「自立の助長」を目的とする生活保護法が、高校進学を認めないままでいると、自立を阻害することになってしまう。その観点からだけでも、進学は認めざるを得なかった。このとき、高校進学を認めた委員会の議論には、「高校まででは物足りない気もするけれども」といった文言もある。そして、高校進学を認める通知が発行された。

 それなのに、なぜ、2019年、厚労官僚は「できない」と明言することになるのだろうか。厚労省の通用門の前で待ち構え、官僚本人を質問責めにしても、納得できる回答は得られないだろう。おそらく本人も、「今、この立場にいる以上は、そう言わざるを得ない」という状況にあるはずだ。しかし、背景に「劣等処遇」があるとすれば、理解はたやすい。

 現在は、医薬品を最前線として、生活保護を「劣等処遇」の制度へとつくり変える動きが進行中だ。2013年と2018年に生活保護法が改正されただけではなく、数え切れないほどの生活保護費の引き下げや締め付けが行われている。少なくとも現政権や財務省の意向が激変しない限り、厚労省としては、大幅な脱線はできない。だから、「教育だけ劣等処遇の対象から外します」とは言えない。まことにわかりやすい話だ。

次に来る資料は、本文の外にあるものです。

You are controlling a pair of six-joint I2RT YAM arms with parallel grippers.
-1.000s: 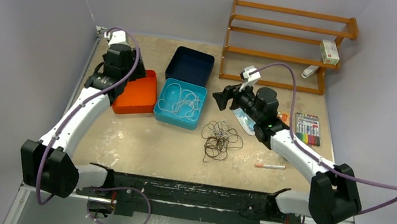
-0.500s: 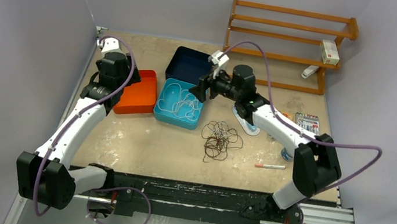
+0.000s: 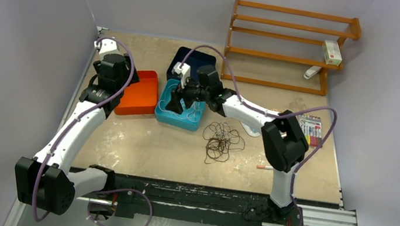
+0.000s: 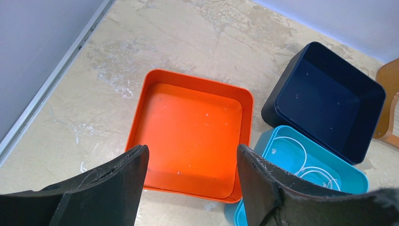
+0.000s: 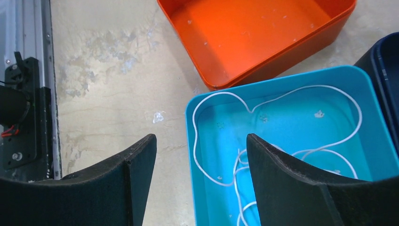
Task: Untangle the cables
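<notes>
Teal tray (image 3: 179,120) first: lower the spread right hand (image 3: 173,103) above it onto one white strand of the cables (image 5: 253,110) inside, pinch clear of the wall, leaving the dark tangle (image 3: 220,141) on the desk (image 3: 140,146) beside it and the spread left hand (image 4: 191,153) over the orange tray (image 4: 188,127) alongside.

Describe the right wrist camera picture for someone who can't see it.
The right end effector, fingers spread open, hovers over a teal bin holding loose loops of white cable. An orange bin sits just beyond it on the scuffed tan table.
</notes>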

 ここで文科省が厚労省に強く反発すれば、状況は変わるかもしれない。しかし現在のところ、そういう期待を持てる状況ではない。

貧困の解消と教育は
地球規模の問題解決のカギ

 生活保護制度の「劣等処遇」化によって、日本は国際社会からの数多くの期待を裏切ることになるのだが、その1つに気候変動と地球温暖化がある。

 地球温暖化に関しては、まず「温暖化を抑止する」という合意があり、「産業革命以前プラス1.5℃」という数値目標がある。そして、二酸化炭素排出量など国レベルで達成すべき目標がある。しかし実際に実行するのは、各国の国民1人ひとりであり、各地域のコミュニティだ。